Oxygene needs to be mentioned
Between the free (as in beer) FreePascal and the expensive as in (who needs two kidney's anyway?) Embarcadero offering, sits "Oxygene" from RemObjects.
Like Delphi, Oxygene is an ObjectPascal based language but unlike Delphi instead of creating a portable runtime (FireMonkey) which all Delphi apps have to target if they wish to deploy to mobile devices or Mac, Oxygene compilers inhabit the natural world of each platform.
Oxygene for Java works directly with Java packages and emits Java byte code.
Oxygene for Cocoa works directly with Cocoa and emits LLVM code.
Oxygene for .NET ... well, you get the idea.
Using Oxygene means that you are working with the platform tools as the platform creators intended, but are not confined to using the language that those same creators used (Java / Objective-C) but avoiding all of the limitations and pitfalls that a lowest common denominator / one size fits all approach suffers from.
Worth bearing in mind is that Delphi for Android / iOS does not offer universal support for either Android or iOS.
For Android you can only target 2.3.3+ or later Android OS because they rely on the "NativeActivity" class introduced with that version of Android, to bootstrap the FireMonkey runtime. Even if you have a modern JellyBean device you could be out of luck as the runtime demands of FireMonkey mean that NEON support is mandatory. Whilst perhaps less of a problem in the future, it currently rules out Tegra2 chipset devices for example - Samsung Galaxy Tab 10.1, ASUS TF101 etc etc.
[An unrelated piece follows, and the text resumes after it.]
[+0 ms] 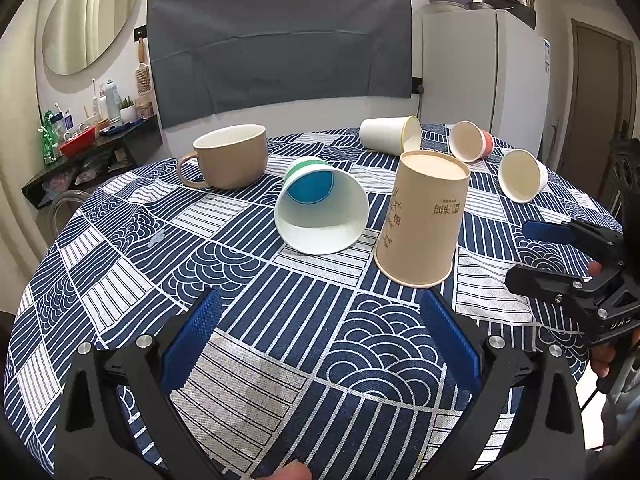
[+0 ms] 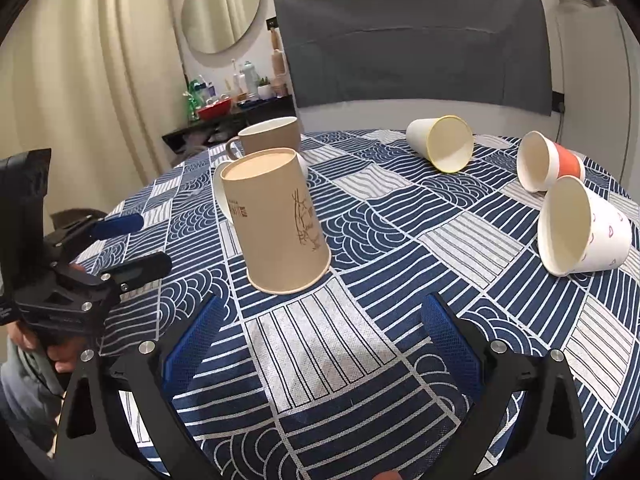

For iOS the embarrassing performance of FireMonkey on older iOS hardware has resulted in Embarcadero now mandating iOS 6 as the minimum for FireMonkey apps, ruling out 1st gen iPads for example. iOS 5.1 may only account for 6% of active iOS devices but that's still 24 MILLION+.
But more importantly than potential users unable to use your kit, if - like me - the spare gear you have knocking around to use as a development test rig happens to be either or both of these sorts of devices (in my case a TF101 and an iPad#1), then you will need to add the cost of some hardware to the already eye watering cost of Delphi.
Oxygene on the other hand - like the native tool chains - support anything that the platform vendors support.
It's a more sophisticated approach and cheaper into the bargain ($699 initial, $499 annual subscription thereafter. Unlike Embarcadero, you aren't required to pay your first year of subscription renewal up front).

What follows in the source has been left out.